_TASK TO COMPLETE:_ A word-for-word copy of the data, pictures excluded, is what this task asks for.

_RECORDED INFORMATION:_

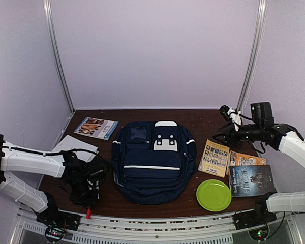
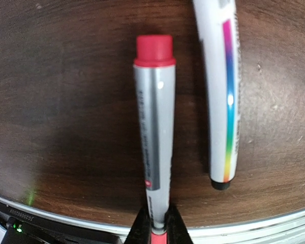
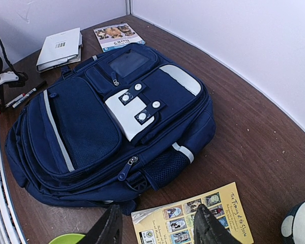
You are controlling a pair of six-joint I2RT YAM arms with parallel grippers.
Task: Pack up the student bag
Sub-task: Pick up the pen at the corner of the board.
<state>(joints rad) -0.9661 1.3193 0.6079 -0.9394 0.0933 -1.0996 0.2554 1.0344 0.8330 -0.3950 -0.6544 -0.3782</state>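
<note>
The student bag [image 1: 152,162] lies flat in the middle of the brown surface [image 1: 203,118], front side up, with its white patch at the far end. My right wrist camera shows it much better than the top camera does: I can see the two white straps with dark dots, the grey stripe and the mesh side pocket. The right tool [image 3: 157,229] hangs above the near right corner of the bag with its two fingers wide apart and nothing between them. Under it lies a yellow book [image 1: 215,157], just beside the bag. Only the top camera shows the rest of that side: an orange book [image 1: 246,159], a dark book [image 1: 252,180] partly on top of the orange one, and a green plate [image 1: 213,195] near the front edge. On the far left are a blue book with dogs [image 1: 95,127] and a white pad [image 1: 76,146]. The left tool [image 2: 156,230] is low at the front left, apart from the bag. From the top I cannot tell what it has. My left wrist camera shows it: the fingers are pinched on the end of a red-capped pen [image 2: 153,127] that points away along the surface. A rainbow-striped pen [image 2: 221,91] lies just beside it, not touching.
</note>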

_RESPONSE TO THE EXERCISE:_
You are controlling a pair of six-joint I2RT YAM arms with parallel grippers.
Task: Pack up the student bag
Sub-task: Pick up the pen at the corner of the board.
<state>(joints rad) -0.9661 1.3193 0.6079 -0.9394 0.0933 -1.0996 0.2554 1.0344 0.8330 -0.3950 -0.6544 -0.3782</state>
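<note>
The student bag [image 1: 152,162] lies flat in the middle of the brown surface [image 1: 203,118], front side up, with its white patch at the far end. My right wrist camera shows it much better than the top camera does: I can see the two white straps with dark dots, the grey stripe and the mesh side pocket. The right tool [image 3: 157,229] hangs above the near right corner of the bag with its two fingers wide apart and nothing between them. Under it lies a yellow book [image 1: 215,157], just beside the bag. Only the top camera shows the rest of that side: an orange book [image 1: 246,159], a dark book [image 1: 252,180] partly on top of the orange one, and a green plate [image 1: 213,195] near the front edge. On the far left are a blue book with dogs [image 1: 95,127] and a white pad [image 1: 76,146]. The left tool [image 2: 156,230] is low at the front left, apart from the bag. From the top I cannot tell what it has. My left wrist camera shows it: the fingers are pinched on the end of a red-capped pen [image 2: 153,127] that points away along the surface. A rainbow-striped pen [image 2: 221,91] lies just beside it, not touching.
</note>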

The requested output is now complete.